- Ibiza Has 30x The Mediterranean Average Plastic Pollution in its Seas
- San Antonio Has The Highest Level Of Marine Plastic Pollution in The Whole of The Mediterranean
A scientific study carried out by a multidisciplinary team throughout the Mediterranean to locate plastic accumulations in the Sea has revealed that the Ibiza and Formentera coastline has some of the highest concentrations of plastic pollution in the entire Mediterranean.
Ibiza and Formentera exceed 30 times the average of the Mediterranean and Sant Antoni has the “sad privilege” of having the single highest concentration of plastic identified in the study, as reported in La Vanguardia newspaper.
The samples collected between 2010 and 2015 by the Nixe3 project across the length and breadth of the Mediterranean in search of plastic particles reveals an increase of three to four times the average levels in the previous survey.
On average, the samples analysed indicate a presence of 147,500 fragments of plastic (particles) per square kilometre in the Mediterranean. However, the researchers of the Nixe project were surprised to obtain a maximum of no less than 4,576,115 fragments per square kilometre off the Bay of Portmany, equating to 30 times the average.
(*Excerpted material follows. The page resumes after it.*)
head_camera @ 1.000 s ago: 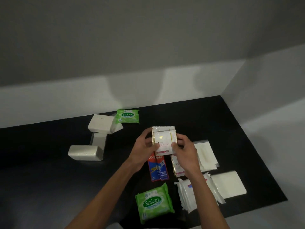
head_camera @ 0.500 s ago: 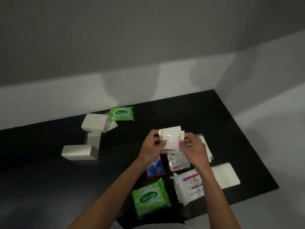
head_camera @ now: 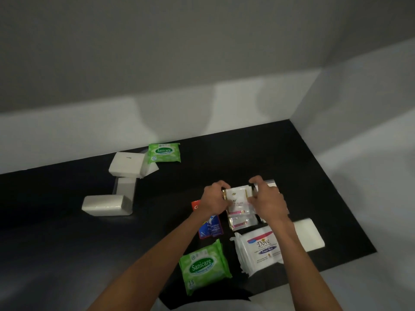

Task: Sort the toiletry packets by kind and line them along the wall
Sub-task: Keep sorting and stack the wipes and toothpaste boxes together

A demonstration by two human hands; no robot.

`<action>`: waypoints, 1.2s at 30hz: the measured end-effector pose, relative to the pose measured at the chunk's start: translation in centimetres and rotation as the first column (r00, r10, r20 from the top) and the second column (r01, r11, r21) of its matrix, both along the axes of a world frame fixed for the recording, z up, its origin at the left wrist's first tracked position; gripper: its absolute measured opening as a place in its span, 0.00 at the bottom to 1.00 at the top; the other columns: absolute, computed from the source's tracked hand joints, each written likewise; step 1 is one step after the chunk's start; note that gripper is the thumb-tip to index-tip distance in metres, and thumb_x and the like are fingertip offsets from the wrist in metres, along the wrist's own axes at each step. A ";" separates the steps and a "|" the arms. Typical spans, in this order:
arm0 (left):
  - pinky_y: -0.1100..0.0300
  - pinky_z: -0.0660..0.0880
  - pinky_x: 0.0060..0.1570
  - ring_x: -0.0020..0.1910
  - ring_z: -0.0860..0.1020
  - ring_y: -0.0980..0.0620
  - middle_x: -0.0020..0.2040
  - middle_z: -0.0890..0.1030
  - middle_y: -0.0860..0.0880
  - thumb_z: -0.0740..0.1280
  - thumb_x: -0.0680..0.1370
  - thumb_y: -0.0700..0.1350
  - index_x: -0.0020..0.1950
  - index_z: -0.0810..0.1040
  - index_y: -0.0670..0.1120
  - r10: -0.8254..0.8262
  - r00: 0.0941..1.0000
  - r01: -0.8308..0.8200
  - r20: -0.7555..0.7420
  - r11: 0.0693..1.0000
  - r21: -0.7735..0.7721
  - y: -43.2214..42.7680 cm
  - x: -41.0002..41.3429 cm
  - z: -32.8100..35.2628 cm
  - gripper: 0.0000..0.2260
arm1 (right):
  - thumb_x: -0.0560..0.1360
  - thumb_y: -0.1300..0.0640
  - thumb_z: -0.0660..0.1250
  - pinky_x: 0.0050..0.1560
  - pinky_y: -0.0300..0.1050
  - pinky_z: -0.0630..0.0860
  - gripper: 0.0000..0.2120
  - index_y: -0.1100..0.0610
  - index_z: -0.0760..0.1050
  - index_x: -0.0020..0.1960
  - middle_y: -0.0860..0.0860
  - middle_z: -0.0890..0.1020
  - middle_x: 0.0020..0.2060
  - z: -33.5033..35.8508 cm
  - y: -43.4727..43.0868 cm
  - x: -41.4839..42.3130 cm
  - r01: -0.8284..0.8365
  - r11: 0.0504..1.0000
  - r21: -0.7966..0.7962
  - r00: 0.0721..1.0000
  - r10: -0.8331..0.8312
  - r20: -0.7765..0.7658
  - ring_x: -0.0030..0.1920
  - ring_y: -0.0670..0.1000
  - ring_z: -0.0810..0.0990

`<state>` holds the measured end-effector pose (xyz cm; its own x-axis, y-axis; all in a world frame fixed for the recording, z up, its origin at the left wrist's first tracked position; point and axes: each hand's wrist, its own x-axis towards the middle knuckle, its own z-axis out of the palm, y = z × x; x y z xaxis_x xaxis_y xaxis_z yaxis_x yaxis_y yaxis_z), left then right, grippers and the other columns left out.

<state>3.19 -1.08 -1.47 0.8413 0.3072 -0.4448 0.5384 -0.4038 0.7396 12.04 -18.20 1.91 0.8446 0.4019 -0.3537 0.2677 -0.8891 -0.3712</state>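
Left hand [head_camera: 213,199] and right hand [head_camera: 269,205] each pinch an edge of a small stack of white sachets [head_camera: 237,197], held over mid-counter [head_camera: 67,243], well apart from the wall [head_camera: 202,113]. Risk: the slick sachets may fan apart and slip onto the unsorted sachets below [head_camera: 242,222].

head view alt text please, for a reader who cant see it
The left hand and right hand hold a small stack of white sachets between them over a black table. Near the person lie toothpaste sachets, a green Sanicare pack and a white Dove pack; a second Sanicare pack sits by the back wall, white tissue packs left of it.
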 end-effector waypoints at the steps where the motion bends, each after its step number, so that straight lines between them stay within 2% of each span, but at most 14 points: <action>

In the waters of Es Vedrà and in the area of Portinatx, in Sant Joan, one million particles per square kilometre were greatly exceeded. In Cap de Barbaria, in Formentera, between 500,000 and one million were obtained, while in the littoral of Santa Eulària between 100,000 and 500,000 were measured, still above the average.
Another spike in the presence of plastics in the marine environment in the Balearic Islands is the west coast of Mallorca. Specifically, at the height of Port des Canonge, in front of the Serra de Tramuntana, 2,699,784 plastics per square kilometre have been registered.
One of the researchers of the project, Luis F. Ruiz-Orejón, told the Catalan newspaper that one of the causes of these pollution spots is the action of currents, which could drag waste from France, Catalonia and the mouth of the river Ebro.
In the case of the stain on the west coast of Ibiza, “it can be related to the proximity of sources of pollution of land origin and the proximity of very populated and tourist urban centres,” said Ruiz-Orejón. However, this explanation would not be useful for the indices measured against the Serra de Tramuntana, in Mallorca, where there are no relevant population centres. In this case, the high variability of the currents in the Mediterranean would facilitate dispersion, although there is no concrete data in this regard.
In contrast, the minimum values of the Nixe3 occurred in the open sea, as well as north of the island of Zakynthos (in the Ionian Sea) and in the Sea of Sardinia.
97% of the plastic particles detected have less than five millimetres and are, therefore, imperceptible to the naked eye. The most common samples obtained are around a millimetre in length, although fragments of several centimetres and large floating debris are common.
“We have observed, for example, that in Tunisia there are landfills located on the same coast, where garbage is thrown directly into the sea,” the scientist added.